Comment utiliser ce calculateur

  1. Saisissez les valeurs indépendantes (X) dans la première zone de texte, séparées par des virgules ou des espaces.
  2. Saisissez les valeurs observées (Y) correspondantes dans la deuxième zone, dans le même ordre que X.
  3. Cliquez sur « Calculer » pour ajuster la droite de régression des moindres carrés et calculer tous les résidus.
  4. Consultez le tableau des résidus pour repérer les observations éloignées de la droite de régression.

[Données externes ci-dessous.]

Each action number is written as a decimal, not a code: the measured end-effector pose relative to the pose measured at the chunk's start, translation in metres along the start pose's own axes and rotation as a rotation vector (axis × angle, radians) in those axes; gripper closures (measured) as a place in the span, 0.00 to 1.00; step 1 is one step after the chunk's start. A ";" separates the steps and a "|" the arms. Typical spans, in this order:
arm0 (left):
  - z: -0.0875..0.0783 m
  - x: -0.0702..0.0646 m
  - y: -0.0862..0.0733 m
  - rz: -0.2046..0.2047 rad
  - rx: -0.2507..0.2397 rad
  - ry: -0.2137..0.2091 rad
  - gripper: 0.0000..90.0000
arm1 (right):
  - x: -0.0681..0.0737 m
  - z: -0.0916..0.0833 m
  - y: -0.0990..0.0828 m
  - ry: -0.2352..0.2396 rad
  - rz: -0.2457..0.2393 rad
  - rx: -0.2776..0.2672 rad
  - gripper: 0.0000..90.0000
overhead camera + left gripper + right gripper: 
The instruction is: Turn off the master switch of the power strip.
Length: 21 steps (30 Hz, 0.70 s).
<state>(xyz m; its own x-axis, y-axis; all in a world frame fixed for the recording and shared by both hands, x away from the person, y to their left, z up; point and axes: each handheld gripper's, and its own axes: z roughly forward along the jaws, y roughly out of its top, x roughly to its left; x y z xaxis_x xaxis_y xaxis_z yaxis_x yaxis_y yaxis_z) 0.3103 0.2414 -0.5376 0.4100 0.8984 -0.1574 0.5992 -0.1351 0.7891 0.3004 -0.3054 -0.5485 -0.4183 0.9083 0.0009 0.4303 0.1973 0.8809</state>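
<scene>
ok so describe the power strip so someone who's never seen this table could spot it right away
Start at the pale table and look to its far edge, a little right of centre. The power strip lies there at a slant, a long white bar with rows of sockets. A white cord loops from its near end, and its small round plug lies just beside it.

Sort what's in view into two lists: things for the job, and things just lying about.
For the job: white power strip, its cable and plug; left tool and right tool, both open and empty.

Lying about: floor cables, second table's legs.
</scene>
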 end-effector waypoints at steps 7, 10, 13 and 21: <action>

  5. Examinez R² pour évaluer dans quelle mesure le modèle linéaire s’ajuste à vos données.

Questions fréquentes

Que signifie un résidu important ?
Un résidu important indique que la valeur observée est loin de ce que le modèle de régression a prédit. De grands résidus peuvent signaler des valeurs aberrantes, des observations influentes ou le fait que le modèle linéaire n’est pas le meilleur ajustement pour vos données. Examinez ces points avant de tirer des conclusions.

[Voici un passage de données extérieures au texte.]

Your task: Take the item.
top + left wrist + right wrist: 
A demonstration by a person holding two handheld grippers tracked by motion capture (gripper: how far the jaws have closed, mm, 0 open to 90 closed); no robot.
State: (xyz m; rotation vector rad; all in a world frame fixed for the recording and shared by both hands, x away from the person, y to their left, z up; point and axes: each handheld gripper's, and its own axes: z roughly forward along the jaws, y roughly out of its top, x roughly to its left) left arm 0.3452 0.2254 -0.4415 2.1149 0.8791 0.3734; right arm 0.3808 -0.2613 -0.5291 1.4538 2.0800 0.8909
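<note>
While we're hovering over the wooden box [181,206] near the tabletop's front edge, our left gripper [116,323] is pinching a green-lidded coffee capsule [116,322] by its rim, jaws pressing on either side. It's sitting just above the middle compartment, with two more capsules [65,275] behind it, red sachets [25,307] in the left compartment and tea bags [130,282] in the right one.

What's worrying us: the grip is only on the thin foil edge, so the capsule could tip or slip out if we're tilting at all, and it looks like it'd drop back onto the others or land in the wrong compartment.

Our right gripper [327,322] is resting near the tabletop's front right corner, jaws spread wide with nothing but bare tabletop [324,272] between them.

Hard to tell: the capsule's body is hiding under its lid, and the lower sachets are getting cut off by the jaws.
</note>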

Pourquoi les résidus somment-ils à zéro en régression OLS ?
Lorsque la régression OLS inclut un terme d’ordonnée à l’origine, les résidus somment toujours exactement à zéro. C’est une propriété mathématique de l’estimateur des moindres carrés : la droite de régression doit passer par le point (x̄, ȳ), ce qui fait que les écarts positifs et négatifs s’annulent.
Quelle est la différence entre un résidu et une erreur ?
Une erreur est la différence non observable entre une valeur observée et la vraie droite de régression de la population. Un résidu est la différence observable entre une valeur observée et la droite de régression estimée. En pratique, les résidus servent à estimer et analyser les erreurs.
Que m’indique R² à propos des résidus ?
R² (coefficient de détermination) est la proportion de la variance totale de Y expliquée par le modèle de régression linéaire. Un R² élevé signifie que le modèle s’ajuste bien aux données et que les résidus sont faibles par rapport à la variabilité totale de Y. Cependant, un R² élevé seul ne garantit pas que les hypothèses du modèle sont respectées.
Comment détecter l’hétéroscédasticité dans les résidus ?
Tracez les résidus en fonction des valeurs ajustées. Si la dispersion des résidus augmente ou diminue systématiquement avec les valeurs ajustées (forme d’entonnoir), il y a hétéroscédasticité. Des tests formels comme Breusch-Pagan ou White peuvent le confirmer statistiquement.
Ce calculateur gère-t-il la régression linéaire multiple ?
Non, ce calculateur ne gère que la régression linéaire simple avec une variable indépendante (X) et une variable dépendante (Y). Pour une régression multiple avec deux prédicteurs ou plus, utilisez un logiciel statistique comme R, Python (statsmodels), Excel ou SPSS.